Transcribe all the lines below exactly. Omit the pictures.

Data extract:

Content starts

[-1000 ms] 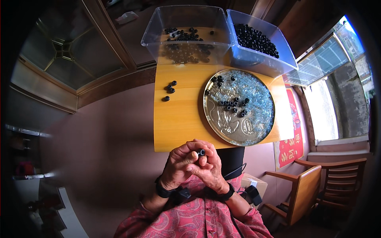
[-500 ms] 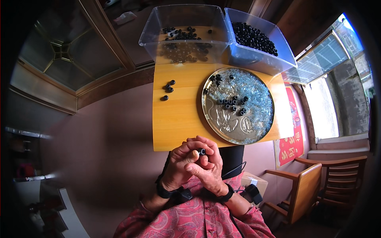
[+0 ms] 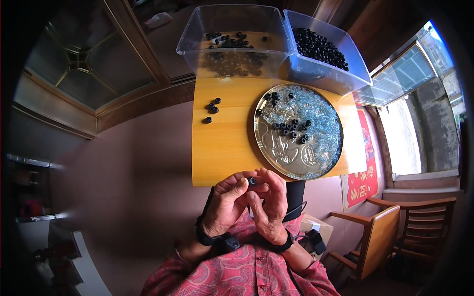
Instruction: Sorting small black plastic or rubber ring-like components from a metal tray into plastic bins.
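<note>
My left hand (image 3: pixel 224 201) pinches a small black round piece with a pale ring at its end (image 3: pixel 252 181) between thumb and fingers, just off the table's near edge. Close against it, my right hand (image 3: pixel 270 203) has its fingers curled and its thumb pointing up toward the piece. Whether something tiny is between the right fingertips is hidden. Beyond the hands lies a round metal tray (image 3: pixel 270 157) with many clear bluish small bits (image 3: pixel 323 133). Several similar black pieces (image 3: pixel 286 129) rest in the tray.
Several black pieces (image 3: pixel 213 108) sit on the wooden table (image 3: pixel 217 153), left of the tray. A clear bin (image 3: pixel 237 52) with black pieces stands at the back, beside a second bin (image 3: pixel 316 69) holding many more. A wooden chair (image 3: pixel 382 237) is at right.
My right hand has shifted slightly right and its fingers have opened out a little from the left hand. The black piece has risen slightly, still in the left fingers.
</note>
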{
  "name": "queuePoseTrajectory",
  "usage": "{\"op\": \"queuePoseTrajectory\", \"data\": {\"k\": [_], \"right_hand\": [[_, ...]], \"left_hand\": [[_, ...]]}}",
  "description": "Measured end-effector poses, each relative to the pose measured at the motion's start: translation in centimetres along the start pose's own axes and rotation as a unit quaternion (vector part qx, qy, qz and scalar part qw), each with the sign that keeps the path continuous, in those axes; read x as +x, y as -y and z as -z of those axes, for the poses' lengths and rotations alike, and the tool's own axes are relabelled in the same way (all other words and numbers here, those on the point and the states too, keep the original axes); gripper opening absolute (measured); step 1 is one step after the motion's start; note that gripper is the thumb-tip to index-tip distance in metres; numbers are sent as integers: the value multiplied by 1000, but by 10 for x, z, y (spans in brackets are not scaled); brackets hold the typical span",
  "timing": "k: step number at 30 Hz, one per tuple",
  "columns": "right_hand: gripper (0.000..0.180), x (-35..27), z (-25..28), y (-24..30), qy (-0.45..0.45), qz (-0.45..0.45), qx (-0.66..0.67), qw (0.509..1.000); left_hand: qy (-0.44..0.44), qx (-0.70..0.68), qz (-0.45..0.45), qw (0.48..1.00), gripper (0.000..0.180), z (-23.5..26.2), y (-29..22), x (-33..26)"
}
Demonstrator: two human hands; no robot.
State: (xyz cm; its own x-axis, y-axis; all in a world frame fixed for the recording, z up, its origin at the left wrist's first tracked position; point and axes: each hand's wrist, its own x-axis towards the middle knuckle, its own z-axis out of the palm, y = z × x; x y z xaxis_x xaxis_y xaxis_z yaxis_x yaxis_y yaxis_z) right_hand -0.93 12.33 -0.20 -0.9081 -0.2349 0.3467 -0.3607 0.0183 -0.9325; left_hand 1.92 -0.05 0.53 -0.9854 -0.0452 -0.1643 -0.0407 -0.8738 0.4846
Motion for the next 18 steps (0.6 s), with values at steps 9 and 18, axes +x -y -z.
{"op": "queuePoseTrajectory", "data": {"k": [9, 18], "right_hand": [[45, 12, 10, 1, 33, 81, -166, 982], [35, 13, 11, -6, 45, 104, -259, 959]], "left_hand": [[-23, 78, -21, 996, 26, 6, 6, -1], [-71, 135, -38, 988, 29, 0, 7, -4]]}}
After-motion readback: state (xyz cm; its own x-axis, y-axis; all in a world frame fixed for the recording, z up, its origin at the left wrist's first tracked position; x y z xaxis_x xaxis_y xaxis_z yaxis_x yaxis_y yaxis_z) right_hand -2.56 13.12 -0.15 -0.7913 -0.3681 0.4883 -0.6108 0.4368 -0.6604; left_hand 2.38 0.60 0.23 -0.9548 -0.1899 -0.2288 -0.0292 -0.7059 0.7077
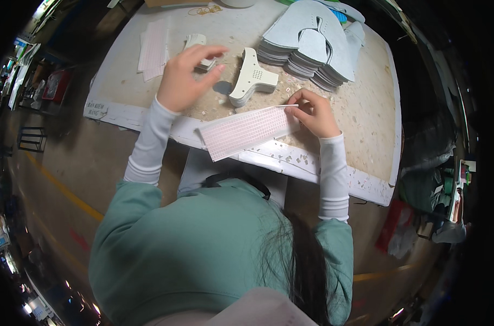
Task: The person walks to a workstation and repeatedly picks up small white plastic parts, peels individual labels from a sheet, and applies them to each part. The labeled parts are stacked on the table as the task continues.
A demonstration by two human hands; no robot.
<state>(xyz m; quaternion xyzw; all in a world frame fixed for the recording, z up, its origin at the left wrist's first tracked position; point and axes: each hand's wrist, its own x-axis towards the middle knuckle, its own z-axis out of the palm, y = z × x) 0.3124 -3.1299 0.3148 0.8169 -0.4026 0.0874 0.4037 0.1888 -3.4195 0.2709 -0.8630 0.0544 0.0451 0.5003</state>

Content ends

Your solution:
[-1000 ms] 
[-500 ms] 
[+0 ms] 
Instruction: Sorting small black plastic or rubber ring-like components from a metal tray into plastic bins.
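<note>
My left hand (image 3: pixel 224 201) pinches a small black round piece with a pale ring at its end (image 3: pixel 252 181) between thumb and fingers, just off the table's near edge. Close against it, my right hand (image 3: pixel 270 203) has its fingers curled and its thumb pointing up toward the piece. Whether something tiny is between the right fingertips is hidden. Beyond the hands lies a round metal tray (image 3: pixel 270 157) with many clear bluish small bits (image 3: pixel 323 133). Several similar black pieces (image 3: pixel 286 129) rest in the tray.
Several black pieces (image 3: pixel 213 108) sit on the wooden table (image 3: pixel 217 153), left of the tray. A clear bin (image 3: pixel 237 52) with black pieces stands at the back, beside a second bin (image 3: pixel 316 69) holding many more. A wooden chair (image 3: pixel 382 237) is at right.
My right hand has shifted slightly right and its fingers have opened out a little from the left hand. The black piece has risen slightly, still in the left fingers.
</note>
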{
  "name": "queuePoseTrajectory",
  "usage": "{\"op\": \"queuePoseTrajectory\", \"data\": {\"k\": [_], \"right_hand\": [[_, ...]], \"left_hand\": [[_, ...]]}}",
  "description": "Measured end-effector poses, each relative to the pose measured at the motion's start: translation in centimetres along the start pose's own axes and rotation as a unit quaternion (vector part qx, qy, qz and scalar part qw), each with the sign that keeps the path continuous, in those axes; read x as +x, y as -y and z as -z of those axes, for the poses' lengths and rotations alike, and the tool's own axes are relabelled in the same way (all other words and numbers here, those on the point and the states too, keep the original axes); gripper opening absolute (measured); step 1 is one step after the motion's start; note that gripper is the thumb-tip to index-tip distance in metres; numbers are sent as integers: the value multiplied by 1000, but by 10 for x, z, y (spans in brackets are not scaled); brackets hold the typical span",
  "timing": "k: step number at 30 Hz, one per tuple",
  "columns": "right_hand: gripper (0.000..0.180), x (-35..27), z (-25..28), y (-24..30), qy (-0.45..0.45), qz (-0.45..0.45), qx (-0.66..0.67), qw (0.509..1.000); left_hand: qy (-0.44..0.44), qx (-0.70..0.68), qz (-0.45..0.45), qw (0.48..1.00), gripper (0.000..0.180), z (-23.5..26.2), y (-29..22), x (-33..26)"
}
Demonstrator: two human hands; no robot.
State: (xyz cm; its own x-axis, y-axis; all in a world frame fixed for the recording, z up, its origin at the left wrist's first tracked position; point and axes: each hand's wrist, its own x-axis towards the middle knuckle, its own z-axis out of the palm, y = z × x; x y z xaxis_x xaxis_y xaxis_z yaxis_x yaxis_y yaxis_z) right_hand -0.93 12.33 -0.20 -0.9081 -0.2349 0.3467 -0.3607 0.0183 -0.9325; left_hand 1.92 -0.05 0.53 -0.9854 -0.0452 -0.1643 -0.0407 -0.8738 0.4846
Motion for the next 18 steps (0.6 s), with values at steps 9 and 18, axes +x -y -z.
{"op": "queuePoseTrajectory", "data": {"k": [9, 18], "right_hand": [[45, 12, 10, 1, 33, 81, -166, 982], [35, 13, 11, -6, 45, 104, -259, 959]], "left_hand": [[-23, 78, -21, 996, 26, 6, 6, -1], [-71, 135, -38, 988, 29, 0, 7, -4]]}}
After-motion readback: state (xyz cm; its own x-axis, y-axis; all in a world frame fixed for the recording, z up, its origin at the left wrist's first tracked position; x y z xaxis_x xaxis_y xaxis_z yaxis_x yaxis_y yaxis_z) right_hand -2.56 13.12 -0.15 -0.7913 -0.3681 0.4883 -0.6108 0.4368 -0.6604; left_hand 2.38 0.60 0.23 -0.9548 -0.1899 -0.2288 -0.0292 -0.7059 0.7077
Task: The person walks to a workstation and repeatedly picks up small white plastic parts, peels individual labels from a sheet, and applies them to each part. The labeled parts are stacked on the table as the task continues.
A demonstration by two human hands; no robot.
<state>(xyz m; quaternion xyzw; all in a world frame fixed for the recording, z up, its origin at the left wrist's first tracked position; point and axes: each hand's wrist, its own x-axis towards the middle knuckle, its own z-axis out of the palm, y = z × x) 0.3124 -3.1299 0.3148 0.8169 -0.4026 0.0874 0.4037 0.1888 -3.4195 0.2709 -0.8630 0.0544 0.0451 0.5003</state>

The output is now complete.